→ **Your instructions**:
Using the data beneath this instruction, retype only the lines from the one that contains "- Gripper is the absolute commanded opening" down to the one that contains "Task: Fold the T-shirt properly", both included, exactly as they appear.

§

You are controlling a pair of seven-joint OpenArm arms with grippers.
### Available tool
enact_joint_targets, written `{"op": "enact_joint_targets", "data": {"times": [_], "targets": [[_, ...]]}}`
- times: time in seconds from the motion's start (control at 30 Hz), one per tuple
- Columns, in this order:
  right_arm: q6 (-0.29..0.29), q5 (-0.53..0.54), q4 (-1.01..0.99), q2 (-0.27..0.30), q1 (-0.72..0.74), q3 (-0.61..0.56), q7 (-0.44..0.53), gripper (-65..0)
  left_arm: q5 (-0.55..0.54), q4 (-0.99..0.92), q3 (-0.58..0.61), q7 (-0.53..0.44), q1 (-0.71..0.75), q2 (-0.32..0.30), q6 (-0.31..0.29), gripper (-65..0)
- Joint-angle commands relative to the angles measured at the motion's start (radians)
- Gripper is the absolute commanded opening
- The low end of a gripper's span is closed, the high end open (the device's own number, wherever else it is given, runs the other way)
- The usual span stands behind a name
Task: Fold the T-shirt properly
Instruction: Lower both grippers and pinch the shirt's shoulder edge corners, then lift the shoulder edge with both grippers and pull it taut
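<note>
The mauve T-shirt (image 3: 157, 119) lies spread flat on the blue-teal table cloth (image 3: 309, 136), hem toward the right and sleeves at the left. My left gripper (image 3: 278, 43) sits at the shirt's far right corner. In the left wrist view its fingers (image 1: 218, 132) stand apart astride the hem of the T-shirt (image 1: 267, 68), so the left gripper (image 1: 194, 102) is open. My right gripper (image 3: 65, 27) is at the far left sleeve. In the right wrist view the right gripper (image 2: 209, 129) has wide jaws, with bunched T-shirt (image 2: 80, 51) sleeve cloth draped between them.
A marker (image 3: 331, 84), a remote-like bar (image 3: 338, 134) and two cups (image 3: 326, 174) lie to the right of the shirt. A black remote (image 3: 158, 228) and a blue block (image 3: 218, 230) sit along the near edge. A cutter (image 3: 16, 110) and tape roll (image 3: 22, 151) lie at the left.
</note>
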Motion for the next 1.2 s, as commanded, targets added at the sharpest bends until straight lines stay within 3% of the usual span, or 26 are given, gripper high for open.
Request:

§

→ **Written response**:
- Gripper is the absolute commanded opening
- The low end of a gripper's span is closed, the high end open (the device's own number, wherever else it is given, runs the other way)
- The usual span stands behind a name
Task: Fold the T-shirt properly

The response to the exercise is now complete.